Dia de chuva
Cartão-postal de Porto Alegre, Mercado Público registra goteiras e espanta público: "Problema recorrente"
Comerciantes relatam prejuízos frequentes, e prefeitura realiza intervenções emergenciais para conter infiltrações no local

O Mercado Público apresentou goteiras durante o temporal que atingiu Porto Alegre na tarde desta segunda-feira (23). O problema, segundo comerciantes, é frequente e espanta o público do local.
Considerado um dos principais cartões-postais da cidade, o local registrou goteiras e lâminas de água no primeiro e segundo pavimento. Em alguns pontos, a água caía sobre bancas, produtos e mesas destinadas à alimentação.
— É um problema recorrente. Sempre acontece. Acho que é do teto, que tá velho. Acaba prejudicando a venda, porque os clientes não querem se molhar — disse um vendedor, que preferiu não se identificar.
O comerciante, que atua em uma banca de venda de chás e outros produtos naturais, disse que muitas vezes precisa tirar os itens do local para não serem danificados.
Dentro do mercado, a reportagem de Zero Hora também viu pessoas usando guarda-chuvas e se esgueirando dos pingos de água.
Equipes trabalham para solucionar problema
Em nota, a diretoria da Secretaria Municipal de Administração e Patrimônio (Smap) de Porto Alegre informou que adotou providências para a mitigação do problema.

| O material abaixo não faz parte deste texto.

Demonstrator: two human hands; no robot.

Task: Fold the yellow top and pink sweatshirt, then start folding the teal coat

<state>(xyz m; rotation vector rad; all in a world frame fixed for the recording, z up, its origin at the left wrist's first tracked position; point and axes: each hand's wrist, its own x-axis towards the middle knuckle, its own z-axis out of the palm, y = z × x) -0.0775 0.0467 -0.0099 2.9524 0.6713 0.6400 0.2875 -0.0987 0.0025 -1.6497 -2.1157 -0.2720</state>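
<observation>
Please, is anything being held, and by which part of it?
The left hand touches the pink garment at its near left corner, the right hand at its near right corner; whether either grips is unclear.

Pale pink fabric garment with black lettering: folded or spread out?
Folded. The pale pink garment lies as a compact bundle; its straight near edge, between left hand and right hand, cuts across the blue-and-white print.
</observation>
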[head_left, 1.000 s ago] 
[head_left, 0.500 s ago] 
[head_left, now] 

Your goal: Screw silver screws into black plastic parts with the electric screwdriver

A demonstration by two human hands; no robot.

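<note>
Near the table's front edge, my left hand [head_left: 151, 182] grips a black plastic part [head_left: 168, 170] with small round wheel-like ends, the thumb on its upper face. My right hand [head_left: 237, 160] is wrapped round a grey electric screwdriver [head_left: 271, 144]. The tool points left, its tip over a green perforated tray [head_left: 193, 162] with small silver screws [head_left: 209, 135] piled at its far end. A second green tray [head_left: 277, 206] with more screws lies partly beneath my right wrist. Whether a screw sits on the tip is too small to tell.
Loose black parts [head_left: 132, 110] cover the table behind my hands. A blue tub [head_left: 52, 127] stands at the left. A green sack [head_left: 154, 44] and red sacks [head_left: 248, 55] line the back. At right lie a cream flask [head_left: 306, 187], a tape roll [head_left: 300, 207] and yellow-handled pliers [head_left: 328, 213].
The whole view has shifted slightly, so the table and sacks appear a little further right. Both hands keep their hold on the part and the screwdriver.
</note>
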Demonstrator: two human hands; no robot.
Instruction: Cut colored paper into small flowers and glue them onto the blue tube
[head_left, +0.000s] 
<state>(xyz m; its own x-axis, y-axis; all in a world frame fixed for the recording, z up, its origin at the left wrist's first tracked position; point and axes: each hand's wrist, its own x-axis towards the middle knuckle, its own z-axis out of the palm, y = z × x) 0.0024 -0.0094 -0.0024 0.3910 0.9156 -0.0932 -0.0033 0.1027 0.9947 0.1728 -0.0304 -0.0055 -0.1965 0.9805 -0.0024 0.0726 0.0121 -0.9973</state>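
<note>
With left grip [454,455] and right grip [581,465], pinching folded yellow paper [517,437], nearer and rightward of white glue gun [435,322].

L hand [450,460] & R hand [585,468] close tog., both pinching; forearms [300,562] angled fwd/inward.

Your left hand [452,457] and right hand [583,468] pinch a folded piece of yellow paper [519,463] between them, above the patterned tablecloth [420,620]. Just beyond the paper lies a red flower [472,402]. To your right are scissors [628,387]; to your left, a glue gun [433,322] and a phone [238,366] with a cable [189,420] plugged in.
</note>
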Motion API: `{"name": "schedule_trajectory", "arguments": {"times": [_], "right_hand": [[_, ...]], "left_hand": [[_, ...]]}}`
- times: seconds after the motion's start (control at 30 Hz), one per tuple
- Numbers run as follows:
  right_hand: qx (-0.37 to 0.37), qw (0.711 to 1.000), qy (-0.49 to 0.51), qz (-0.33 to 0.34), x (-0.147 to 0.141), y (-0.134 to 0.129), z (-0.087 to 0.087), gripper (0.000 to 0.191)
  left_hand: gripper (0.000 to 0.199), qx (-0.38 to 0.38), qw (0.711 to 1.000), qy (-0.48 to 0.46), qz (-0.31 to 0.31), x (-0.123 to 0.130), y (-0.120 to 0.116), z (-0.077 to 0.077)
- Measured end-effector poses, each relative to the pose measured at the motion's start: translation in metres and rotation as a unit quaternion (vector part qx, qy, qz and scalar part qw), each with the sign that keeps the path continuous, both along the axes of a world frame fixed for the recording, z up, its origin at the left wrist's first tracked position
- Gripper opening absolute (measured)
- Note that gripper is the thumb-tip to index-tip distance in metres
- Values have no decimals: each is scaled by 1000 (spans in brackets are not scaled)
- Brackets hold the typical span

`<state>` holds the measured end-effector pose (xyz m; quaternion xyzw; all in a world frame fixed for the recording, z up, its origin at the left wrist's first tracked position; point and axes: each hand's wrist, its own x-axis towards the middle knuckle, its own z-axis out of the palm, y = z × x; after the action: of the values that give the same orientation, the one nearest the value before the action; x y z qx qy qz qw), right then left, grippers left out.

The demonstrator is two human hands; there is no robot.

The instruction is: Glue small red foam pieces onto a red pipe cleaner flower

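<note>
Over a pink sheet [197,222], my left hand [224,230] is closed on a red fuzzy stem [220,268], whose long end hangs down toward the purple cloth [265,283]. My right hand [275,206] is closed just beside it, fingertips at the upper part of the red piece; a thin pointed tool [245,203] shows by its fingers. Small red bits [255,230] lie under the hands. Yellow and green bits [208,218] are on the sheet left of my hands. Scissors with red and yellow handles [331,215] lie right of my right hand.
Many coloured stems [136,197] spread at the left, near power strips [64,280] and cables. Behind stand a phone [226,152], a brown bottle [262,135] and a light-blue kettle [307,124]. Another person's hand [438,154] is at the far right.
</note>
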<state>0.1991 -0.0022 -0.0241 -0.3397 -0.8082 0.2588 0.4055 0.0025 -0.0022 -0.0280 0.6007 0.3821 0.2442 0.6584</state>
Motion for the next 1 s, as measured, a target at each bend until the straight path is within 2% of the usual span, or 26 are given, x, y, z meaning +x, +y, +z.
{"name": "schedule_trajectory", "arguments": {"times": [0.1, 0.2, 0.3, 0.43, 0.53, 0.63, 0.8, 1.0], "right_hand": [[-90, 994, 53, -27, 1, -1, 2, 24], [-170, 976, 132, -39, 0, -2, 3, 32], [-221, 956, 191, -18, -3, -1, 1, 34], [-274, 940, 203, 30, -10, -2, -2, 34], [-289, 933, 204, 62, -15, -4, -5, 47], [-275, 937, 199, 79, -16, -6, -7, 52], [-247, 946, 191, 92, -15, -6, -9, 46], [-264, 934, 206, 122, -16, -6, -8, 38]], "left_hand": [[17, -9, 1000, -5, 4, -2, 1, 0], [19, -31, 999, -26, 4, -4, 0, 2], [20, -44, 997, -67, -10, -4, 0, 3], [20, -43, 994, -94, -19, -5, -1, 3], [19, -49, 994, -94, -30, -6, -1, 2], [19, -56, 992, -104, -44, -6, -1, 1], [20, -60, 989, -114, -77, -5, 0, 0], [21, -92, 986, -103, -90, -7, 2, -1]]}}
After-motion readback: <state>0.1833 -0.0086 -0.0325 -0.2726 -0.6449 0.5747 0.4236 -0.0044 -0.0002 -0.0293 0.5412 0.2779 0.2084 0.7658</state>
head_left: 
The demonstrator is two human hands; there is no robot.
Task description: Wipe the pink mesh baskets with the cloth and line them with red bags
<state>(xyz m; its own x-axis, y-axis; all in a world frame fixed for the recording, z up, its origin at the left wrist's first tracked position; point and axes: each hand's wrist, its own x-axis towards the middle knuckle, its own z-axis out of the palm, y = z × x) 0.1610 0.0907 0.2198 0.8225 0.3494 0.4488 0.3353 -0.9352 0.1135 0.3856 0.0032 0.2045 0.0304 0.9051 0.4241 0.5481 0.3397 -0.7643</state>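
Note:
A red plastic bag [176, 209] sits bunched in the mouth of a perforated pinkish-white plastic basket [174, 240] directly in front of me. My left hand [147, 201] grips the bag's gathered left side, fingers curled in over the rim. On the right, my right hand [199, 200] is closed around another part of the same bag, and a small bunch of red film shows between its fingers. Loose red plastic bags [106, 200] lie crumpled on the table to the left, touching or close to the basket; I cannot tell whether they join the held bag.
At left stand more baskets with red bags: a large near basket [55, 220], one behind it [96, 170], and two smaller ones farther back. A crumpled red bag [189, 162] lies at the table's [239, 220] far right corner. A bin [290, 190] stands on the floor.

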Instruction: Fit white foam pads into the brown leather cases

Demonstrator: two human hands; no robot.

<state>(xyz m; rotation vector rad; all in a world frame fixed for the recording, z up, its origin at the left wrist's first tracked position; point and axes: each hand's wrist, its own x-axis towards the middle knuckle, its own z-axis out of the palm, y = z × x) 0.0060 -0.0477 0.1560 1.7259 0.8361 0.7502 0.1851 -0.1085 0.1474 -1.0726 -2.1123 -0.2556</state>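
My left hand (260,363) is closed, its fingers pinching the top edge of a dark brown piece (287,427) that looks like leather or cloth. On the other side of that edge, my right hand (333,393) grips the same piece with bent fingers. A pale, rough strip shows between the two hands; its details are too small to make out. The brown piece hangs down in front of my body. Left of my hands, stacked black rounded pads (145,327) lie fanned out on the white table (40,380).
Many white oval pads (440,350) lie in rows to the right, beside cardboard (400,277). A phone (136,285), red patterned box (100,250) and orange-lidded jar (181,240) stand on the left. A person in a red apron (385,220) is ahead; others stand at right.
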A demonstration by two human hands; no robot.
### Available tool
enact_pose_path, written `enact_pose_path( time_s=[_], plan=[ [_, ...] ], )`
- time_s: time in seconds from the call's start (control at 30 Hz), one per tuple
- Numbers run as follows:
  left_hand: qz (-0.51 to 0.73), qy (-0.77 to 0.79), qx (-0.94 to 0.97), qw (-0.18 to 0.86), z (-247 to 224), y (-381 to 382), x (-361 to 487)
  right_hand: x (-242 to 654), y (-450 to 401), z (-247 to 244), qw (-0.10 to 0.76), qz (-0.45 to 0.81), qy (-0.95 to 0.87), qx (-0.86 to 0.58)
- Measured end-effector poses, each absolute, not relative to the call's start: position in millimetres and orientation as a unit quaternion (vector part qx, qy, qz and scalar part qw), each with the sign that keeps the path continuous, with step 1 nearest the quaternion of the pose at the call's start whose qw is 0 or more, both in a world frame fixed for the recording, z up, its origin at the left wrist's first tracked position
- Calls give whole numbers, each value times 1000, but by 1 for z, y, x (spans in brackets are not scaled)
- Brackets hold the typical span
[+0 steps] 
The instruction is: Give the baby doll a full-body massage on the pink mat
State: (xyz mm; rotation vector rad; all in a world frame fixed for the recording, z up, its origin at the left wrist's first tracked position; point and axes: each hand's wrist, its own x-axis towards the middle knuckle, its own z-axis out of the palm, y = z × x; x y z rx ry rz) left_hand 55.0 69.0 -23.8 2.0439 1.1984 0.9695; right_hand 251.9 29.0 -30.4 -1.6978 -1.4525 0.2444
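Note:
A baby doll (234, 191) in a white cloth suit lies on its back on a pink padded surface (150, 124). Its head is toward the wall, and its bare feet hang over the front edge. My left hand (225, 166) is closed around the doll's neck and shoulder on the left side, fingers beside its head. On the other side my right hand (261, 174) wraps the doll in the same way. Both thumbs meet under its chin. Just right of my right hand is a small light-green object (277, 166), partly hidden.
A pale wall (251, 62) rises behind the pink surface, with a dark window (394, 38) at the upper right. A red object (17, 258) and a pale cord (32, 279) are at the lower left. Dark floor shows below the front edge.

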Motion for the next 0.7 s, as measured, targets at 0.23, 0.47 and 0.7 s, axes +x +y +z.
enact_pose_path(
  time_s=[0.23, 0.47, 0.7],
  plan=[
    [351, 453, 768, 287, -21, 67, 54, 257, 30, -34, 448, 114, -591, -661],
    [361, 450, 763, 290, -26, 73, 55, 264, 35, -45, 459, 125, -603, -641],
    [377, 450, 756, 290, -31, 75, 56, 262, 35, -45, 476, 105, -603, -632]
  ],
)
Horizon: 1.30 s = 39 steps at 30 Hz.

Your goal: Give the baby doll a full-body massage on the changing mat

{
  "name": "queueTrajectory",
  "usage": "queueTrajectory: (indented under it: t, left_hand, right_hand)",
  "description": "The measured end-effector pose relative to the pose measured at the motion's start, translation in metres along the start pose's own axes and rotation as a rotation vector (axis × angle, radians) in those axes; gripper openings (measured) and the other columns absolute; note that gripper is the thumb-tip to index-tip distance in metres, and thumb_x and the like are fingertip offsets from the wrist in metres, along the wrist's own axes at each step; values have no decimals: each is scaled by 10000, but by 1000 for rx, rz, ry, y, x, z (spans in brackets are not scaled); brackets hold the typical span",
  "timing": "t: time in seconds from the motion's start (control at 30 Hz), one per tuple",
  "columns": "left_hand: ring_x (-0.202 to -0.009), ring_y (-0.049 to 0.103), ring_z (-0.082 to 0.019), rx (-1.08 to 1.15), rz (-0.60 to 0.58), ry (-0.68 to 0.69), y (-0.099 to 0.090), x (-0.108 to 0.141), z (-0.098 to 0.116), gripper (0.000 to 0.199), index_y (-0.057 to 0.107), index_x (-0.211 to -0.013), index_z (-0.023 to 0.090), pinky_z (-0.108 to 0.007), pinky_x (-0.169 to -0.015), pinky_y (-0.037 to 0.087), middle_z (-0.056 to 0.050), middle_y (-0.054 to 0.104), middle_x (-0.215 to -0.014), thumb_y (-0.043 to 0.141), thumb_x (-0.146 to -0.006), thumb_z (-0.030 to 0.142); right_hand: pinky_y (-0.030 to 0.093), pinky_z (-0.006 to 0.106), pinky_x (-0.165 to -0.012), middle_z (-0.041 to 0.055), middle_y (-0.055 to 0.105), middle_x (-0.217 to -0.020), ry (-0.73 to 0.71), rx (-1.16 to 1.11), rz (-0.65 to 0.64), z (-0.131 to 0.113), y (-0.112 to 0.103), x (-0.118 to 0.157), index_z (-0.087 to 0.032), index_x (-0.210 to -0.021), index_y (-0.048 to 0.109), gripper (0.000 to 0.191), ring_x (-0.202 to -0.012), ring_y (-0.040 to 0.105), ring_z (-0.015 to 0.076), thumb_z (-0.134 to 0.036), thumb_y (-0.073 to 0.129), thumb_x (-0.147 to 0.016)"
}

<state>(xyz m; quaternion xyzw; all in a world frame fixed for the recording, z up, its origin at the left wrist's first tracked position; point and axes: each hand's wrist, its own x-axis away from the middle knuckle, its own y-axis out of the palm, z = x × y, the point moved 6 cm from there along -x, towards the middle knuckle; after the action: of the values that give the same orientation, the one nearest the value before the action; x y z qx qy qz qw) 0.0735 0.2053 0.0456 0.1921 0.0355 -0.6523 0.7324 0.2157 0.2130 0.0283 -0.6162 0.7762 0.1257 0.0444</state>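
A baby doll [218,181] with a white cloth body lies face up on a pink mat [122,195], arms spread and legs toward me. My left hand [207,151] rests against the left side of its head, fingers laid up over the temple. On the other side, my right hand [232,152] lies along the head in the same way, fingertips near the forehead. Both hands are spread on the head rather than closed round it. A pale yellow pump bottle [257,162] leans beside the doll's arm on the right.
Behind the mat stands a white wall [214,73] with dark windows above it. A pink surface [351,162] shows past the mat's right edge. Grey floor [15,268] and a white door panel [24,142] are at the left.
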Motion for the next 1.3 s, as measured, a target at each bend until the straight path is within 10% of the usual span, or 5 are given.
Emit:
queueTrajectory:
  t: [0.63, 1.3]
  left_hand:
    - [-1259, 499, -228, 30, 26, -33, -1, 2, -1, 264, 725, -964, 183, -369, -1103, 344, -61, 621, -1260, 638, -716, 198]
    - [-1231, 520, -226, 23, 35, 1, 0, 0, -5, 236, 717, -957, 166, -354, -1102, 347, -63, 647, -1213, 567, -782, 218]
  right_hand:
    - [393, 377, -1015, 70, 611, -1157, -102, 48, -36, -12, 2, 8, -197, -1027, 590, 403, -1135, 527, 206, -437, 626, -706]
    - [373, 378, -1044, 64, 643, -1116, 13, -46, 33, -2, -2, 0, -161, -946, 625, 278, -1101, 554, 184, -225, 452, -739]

A pasta explicou que a situação ocorre em razão da estrutura metálica antiga que cobre o local. A "complexidade construtiva (da estrutura) dificulta a identificação precisa da origem das infiltrações, uma vez que a água pode ingressar por um ponto e se manifestar em outro distinto", ressaltou.
Segundo a prefeitura, equipes técnicas estão atuando nos pontos mais críticos, com intervenções emergenciais em andamento. "Na sequência, será realizado o tratamento gradual das demais áreas, garantindo a adequada manutenção e conservação do equipamento público", garantiu.
Conforme o presidente da Associação dos Permissionários do Mercado Público de Porto Alegre, Rafael Sartori, a evolução das chuvas na última década colaboram para a situação.
Ainda de acordo com Sartori, um projeto de restauração do local, que é um ícone do patrimônio histórico e cultural da Capital, avança também junto ao governo federal.
— Estamos colocando toda nossa fé de que vai dar certo e aí, sim, vamos poder modernizar o telhado e os permissionários conseguirão ficar protegidos e exercerem suas atividades — disse.